In fact, the *internal* data representation used by spreadsheet software is actually pretty rock solid. After all, spreadsheets have ...
- unique cell addresses (A1, B2, etc.) 
- well-behaved data types (general, number, etc.) 
- a stable data structure (fixed rows and columns) that does not change when we add new data
- traceable cell dependencies (see below)

 ![Spreadsheet trace precedents](https://github.com/christopherhuntley/BUAN6510/raw/master/img/L4_excel_trace_precedents.png)

That's pretty much the definition of a relational database, buried deep inside of MS Excel but with lots of user interface conveniences that actually make it more likely that data will get corrupted. **So, while it *is possible* to use a spreadsheet as a crude database, it takes lots of discipline to keep the data clean and consistently structured.**

In this lesson we will consider the relational database model, which was designed specifically to prevent just these sorts of **integrity** issues.
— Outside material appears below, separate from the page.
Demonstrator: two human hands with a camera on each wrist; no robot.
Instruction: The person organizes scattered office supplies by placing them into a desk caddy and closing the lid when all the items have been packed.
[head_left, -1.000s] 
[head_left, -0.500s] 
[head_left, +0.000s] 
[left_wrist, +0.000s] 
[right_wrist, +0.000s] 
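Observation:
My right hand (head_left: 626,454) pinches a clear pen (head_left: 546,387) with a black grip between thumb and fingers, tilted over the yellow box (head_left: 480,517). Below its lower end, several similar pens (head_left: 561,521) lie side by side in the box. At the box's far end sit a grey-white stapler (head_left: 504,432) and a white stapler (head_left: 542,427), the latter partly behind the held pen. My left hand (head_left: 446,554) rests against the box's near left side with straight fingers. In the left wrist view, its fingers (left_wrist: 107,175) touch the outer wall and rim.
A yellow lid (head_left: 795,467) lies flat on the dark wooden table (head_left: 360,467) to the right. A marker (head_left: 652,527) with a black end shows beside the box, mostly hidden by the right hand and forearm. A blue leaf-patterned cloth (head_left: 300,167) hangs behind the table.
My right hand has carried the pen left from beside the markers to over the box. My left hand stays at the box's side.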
Rather than rely on end users to *just know* when they are corrupting their own data we will learn to apply a few rules that prevent data corruption in the first place.

---
## **Tables as Relations**

The Relational Data Model was introduced by E. F. Codd at IBM in 1970. It is based on so-called Relational Algebra, which defines a set of rules and operations that should apply to tabular data (a.k.a., relations). SQL (or Sequel back then) was the programming language IBM used to implement the relational model.  

### **Terminology and Equivalencies**
In the time before the relational model, all data existed in files. In order to read or write data, a program had to implement a file system. A computer operating system, for example, has a file system for just this purpose. Apps make use of it to access data storage. 
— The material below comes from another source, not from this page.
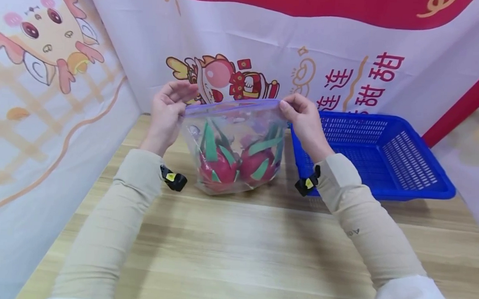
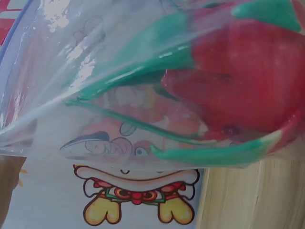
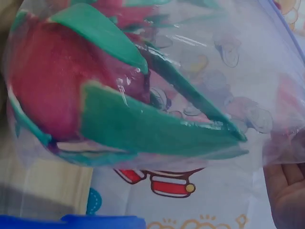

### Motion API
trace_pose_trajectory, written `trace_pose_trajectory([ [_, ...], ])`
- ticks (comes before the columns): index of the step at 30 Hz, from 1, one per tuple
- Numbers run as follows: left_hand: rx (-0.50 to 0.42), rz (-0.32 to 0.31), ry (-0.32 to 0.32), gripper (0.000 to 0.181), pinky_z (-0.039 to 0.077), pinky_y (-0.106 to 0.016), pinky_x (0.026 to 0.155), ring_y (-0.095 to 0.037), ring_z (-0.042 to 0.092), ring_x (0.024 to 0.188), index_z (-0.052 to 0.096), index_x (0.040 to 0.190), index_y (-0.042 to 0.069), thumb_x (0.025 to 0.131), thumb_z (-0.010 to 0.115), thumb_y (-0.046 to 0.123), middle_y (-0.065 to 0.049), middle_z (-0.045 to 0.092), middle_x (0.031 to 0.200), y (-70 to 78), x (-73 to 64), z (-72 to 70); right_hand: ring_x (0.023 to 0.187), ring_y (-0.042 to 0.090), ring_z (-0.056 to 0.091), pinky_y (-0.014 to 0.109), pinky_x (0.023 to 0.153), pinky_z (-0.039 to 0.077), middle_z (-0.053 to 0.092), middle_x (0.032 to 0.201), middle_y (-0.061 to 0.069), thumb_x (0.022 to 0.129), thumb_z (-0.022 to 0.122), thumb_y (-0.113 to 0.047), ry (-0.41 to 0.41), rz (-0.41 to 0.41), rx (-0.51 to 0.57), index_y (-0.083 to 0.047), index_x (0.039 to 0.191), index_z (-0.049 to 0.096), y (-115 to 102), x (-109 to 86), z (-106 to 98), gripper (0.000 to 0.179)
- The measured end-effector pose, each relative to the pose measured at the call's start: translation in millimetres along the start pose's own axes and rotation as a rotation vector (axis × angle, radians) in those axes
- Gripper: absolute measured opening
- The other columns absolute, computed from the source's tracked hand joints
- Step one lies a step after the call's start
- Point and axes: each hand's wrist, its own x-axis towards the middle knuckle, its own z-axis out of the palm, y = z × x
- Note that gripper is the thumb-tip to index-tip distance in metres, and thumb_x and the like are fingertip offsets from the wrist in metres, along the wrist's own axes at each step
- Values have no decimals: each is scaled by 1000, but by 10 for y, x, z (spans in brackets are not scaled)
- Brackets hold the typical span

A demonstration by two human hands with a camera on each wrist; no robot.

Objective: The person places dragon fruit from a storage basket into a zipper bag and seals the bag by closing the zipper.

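Note:
Two dragon fruits with green leaf tips, the left one (image 1: 224, 166) and the right one (image 1: 255, 166), sit inside a clear zip bag (image 1: 246, 104) with a purple top strip. The bag stands upright on the table. At its upper left corner my left hand (image 1: 166, 114) holds the strip's end by the thumb, other fingers raised. My right hand (image 1: 305, 126) pinches the upper right corner between thumb and fingers. Both wrist views look through the plastic at a dragon fruit (image 2: 248, 71); only an edge of each hand shows there.
A blue plastic basket (image 1: 408, 194) stands right of the bag, close to my right wrist. The wood-grain table (image 1: 234, 244) stretches toward me. Printed cloth (image 1: 237, 32) hangs behind, and another printed cloth (image 1: 81, 136) covers the left side.

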Motion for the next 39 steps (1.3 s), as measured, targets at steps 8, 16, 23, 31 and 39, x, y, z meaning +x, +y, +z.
trace_pose_trajectory([
  [8, 118, -52, 16, 41, 50, -11, 66, -7, 65, 93, 63, 97, 14, 85, 41, -18, 7, 71, 94, -69, -1, -34, 82, 3, 60, 19, 77, 49, 63, 86, -12, 93, 60, -23, 68, 57, -61, -10, 97, 68, -18, 67, -122, 16],
  [16, 247, -260, 10, 18, 42, -32, 111, -4, 62, 97, 57, 107, 15, 91, 62, 22, 11, 67, 97, -147, -43, -120, 76, 1, 62, 16, 74, 51, 64, 79, -13, 92, 62, -24, 107, 115, -63, -8, 100, 68, -34, 118, -230, 19],
  [23, 295, -197, 58, 9, 50, -16, 89, -1, 61, 83, 61, 95, 18, 91, 60, 27, 13, 67, 83, -218, -59, -123, 88, 4, 63, 31, 97, 48, 66, 92, -11, 93, 58, -39, -45, 147, -163, -10, 108, 66, -118, 122, -361, 34],
  [31, 374, -145, 85, 5, 47, -18, 88, 0, 59, 81, 61, 92, 20, 92, 61, 25, 16, 66, 79, -262, -91, -85, 117, 12, 55, 34, 104, 42, 64, 127, 6, 97, 44, -49, -72, 108, -427, -12, 119, 66, -362, 186, -314, 49],
  [39, 413, -189, 84, 8, 28, -43, 117, -1, 67, 75, 64, 90, 20, 88, 67, 27, 17, 71, 73, -252, -121, 9, 83, 14, 58, 25, 75, 48, 70, 101, 7, 97, 51, -36, -85, -144, -623, -11, 113, 69, -649, 104, 145, 35],
])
In old-school data **files**, each line of text (it was always text or at least text-encoded) was called a **record**. Each record had some (possibly variable) number of **fields**, each representing one datum. Fields were delimited with a separator character, often a `tab` because it was not likely to be present in the data. A modern example is the so-called CSV file, where CSV stands for *comma -separated values*.

One step up from a file is a data set, where the file is explicitly in a tabular format, with rows and columns. This is the model on which SQL is built. Note that we implement the relational model in SQL, but it is possible to do things in SQL that technically violate the rules of the relational model. 
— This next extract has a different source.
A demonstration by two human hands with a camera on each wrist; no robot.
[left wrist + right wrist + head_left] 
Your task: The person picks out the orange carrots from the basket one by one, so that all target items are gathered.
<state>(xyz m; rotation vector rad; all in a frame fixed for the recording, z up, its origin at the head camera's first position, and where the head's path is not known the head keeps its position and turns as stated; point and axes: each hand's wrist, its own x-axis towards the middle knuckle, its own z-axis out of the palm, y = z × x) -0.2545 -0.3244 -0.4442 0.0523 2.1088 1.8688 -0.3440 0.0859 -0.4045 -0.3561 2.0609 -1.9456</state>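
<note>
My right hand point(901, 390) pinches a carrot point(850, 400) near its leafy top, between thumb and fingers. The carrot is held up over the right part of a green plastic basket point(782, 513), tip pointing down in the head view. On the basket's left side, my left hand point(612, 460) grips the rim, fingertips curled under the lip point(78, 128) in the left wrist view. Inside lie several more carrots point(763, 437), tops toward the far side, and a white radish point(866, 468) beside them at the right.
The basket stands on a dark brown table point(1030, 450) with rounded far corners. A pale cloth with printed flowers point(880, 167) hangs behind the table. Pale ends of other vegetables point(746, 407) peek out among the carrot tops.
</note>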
When working with *data models*, possibly before we actually have any data, we dont actually refer to tables. Instead, we talk of *entity types*, *instances*, and *attributes*. We will get into this deeper in Lesson 6. However, it is generally acknowledged that each entity type correpsonds to a table, an instance is a row, and an attribute is a column.

| Relation    | Tuple    | Attribute |
|:---------   |:---------|:--------- |
| File        | Record   | Field     |
| Table       | Row      | Column    |
| Entity Type | Instance | Attribute |

As shown in the table above, the relational model formalizes these general notions using mathematical language: **relations**, **tuples**, and **attributes**. We will get into the exact meaning of these terms, but for now you can just think of them as synomymous with tables, rows, and columns.  

### **Sets, Mappings, and Relations**

You may have learned about mathematical relations in middle school, probably in a lesson about sets. A set is a collection of items (numbers, words, pictures, cats, ...) without duplication. The items can be of mixed types (e.g., cats and animated gifs) as long as no item is represented twice. 

![Set with cats and gifs](https://github.com/christopherhuntley/BUAN6510/raw/master/img/L4_Set.png)

If we have multiple sets then we can *map* one set to another. The most familiar kind of mapping is a function, which maps a *domain* set (i.e., all possible function inputs) to a *range* set (i.e., all possible outputs). 

![Functional Mapping](https://github.com/christopherhuntley/BUAN6510/raw/master/img/L4_Functions.png)

In a **functional** (surjective) mapping, each item in the domain maps to exactly one item in the range. In other words, each time the function is called with a given input, the function always returns the same output. If the set of inputs is finite, we can replace any calculation with a table, with one row for each input value and its associated output value. The mathematical name for such pairings is *tuple*, which we'll come back to in a bit. 

![General Relational Mapping](https://github.com/christopherhuntley/BUAN6510/raw/master/img/L4_Relations.png)

A **relation** is a more general kind of mapping where items in the domain can map to *multiple items* in the range. Like with a functional mapping, we can represent relations as tables, only this time we may need multiple rows per input item. As long as we can capture each mapping arrow as a pair, then we can call the relationship a relation.  

>It often confuses people when they find out that the Relational Model is about relations, not relation*ships*. Roll with it. In the end it doesn't matter much ... unless you are a mathematician. 

We can extend the pairwise mappings to allow multiple range sets (or *codomains*). 

![Multiple Codomains](https://github.com/christopherhuntley/BUAN6510/raw/master/img/L4_Relation_Multiple_Codomains.png)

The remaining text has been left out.